Gardner v. Wayne County

520 F. Supp. 2d 858, 2007 U.S. Dist. LEXIS 96271, 2007 WL 3197042
CourtDistrict Court, E.D. Michigan
DecidedAugust 21, 2007
Docket06-CV-10372-DT
StatusPublished
Cited by5 cases

This text of 520 F. Supp. 2d 858 (Gardner v. Wayne County) is published on Counsel Stack Legal Research, covering District Court, E.D. Michigan primary law. Counsel Stack provides free access to over 12 million legal documents including statutes, case law, regulations, and constitutions.

Bluebook
Gardner v. Wayne County, 520 F. Supp. 2d 858, 2007 U.S. Dist. LEXIS 96271, 2007 WL 3197042 (E.D. Mich. 2007).

Opinion

OPINION AND ORDER GRANTING “DEFENDANTS’ MOTION FOR SUMMARY JUDGMENT” AND DENYING AS MOOT “DEFENDANTS’ MOTION IN LIMINE TO EXCLUDE PLAINTIFF’S CLAIMS FOR ECONOMIC DAMAGES”

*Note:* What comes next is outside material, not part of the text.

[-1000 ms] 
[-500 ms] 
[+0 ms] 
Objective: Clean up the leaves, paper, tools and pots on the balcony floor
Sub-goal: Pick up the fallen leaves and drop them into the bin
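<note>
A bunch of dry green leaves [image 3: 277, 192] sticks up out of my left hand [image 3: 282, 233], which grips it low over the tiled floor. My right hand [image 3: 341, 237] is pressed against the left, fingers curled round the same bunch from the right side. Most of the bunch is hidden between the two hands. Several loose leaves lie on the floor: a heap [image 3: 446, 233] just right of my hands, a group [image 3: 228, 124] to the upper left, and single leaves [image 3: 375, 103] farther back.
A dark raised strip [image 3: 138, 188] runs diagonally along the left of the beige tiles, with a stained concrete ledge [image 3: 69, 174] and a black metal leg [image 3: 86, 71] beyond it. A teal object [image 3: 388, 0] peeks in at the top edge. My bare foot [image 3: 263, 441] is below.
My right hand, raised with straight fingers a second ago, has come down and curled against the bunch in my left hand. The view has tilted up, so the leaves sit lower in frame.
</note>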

ROBERT H. CLELAND, District Judge.

Pending before the court is Defendants Wayne County (the “County”), Kulah Allen, Princelia Buchannon, Josephine Messelmani-Woods, Felecia Coléman'and Loretta Wade’s (“Defendants’ ”) May 10, 2007 “Motion for Summary Judgment.” This motion has been fully briefed and the court concludes that a hearing on the motion is not necessary. See E.D. Mich. LR 7.1(e)(2). For the reasons stated below, the court will grant Defendants’ motion.

I. BACKGROUND

Unless otherwise noted, these facts are uncontested. Plaintiff Denise Gardner, a white female, was employed by the County as a Division III jail health services x-ray technician from February 28, 2000 to November 29, 2004. ' She was stationed on the third floor and, at the time of her hire, she was one of two x-ray technicians. The other x-ray technician was Gary Kazmiercak, a white male, who was assigned to Division I. Because they were the only two x-ray technicians, Gardner and Kazmiercak were required to cover for each other during any absences. All of the individual *862 Defendants are African-American and the County jail employees and management team were predominantly African-American.

Kazmiereak provided Gardner with some training when she began work and claimed that she was uncooperative and had a negative attitude. Sometime during Gardner’s probationary period, Kazmiereak reported Gardner’s unprofessional behavior to Judith Johnson, the Assistant Director, and Marcie Gater, Nursing Administration, and recommended termination. The County determined that Plaintiff should be given a chance. Prior to her termination, during her approximately five years working for the County, she was formally disciplined three times. Only one of these disciplinary actions fall within the relevant statute of limitations: on May 3, 2004 she was suspended for insubordination and offensive behavior for sitting in the records department, which was not her usual worksite, speaking loudly and at length on a personal telephone call. If done without permission, personal calls were against the County’s policy.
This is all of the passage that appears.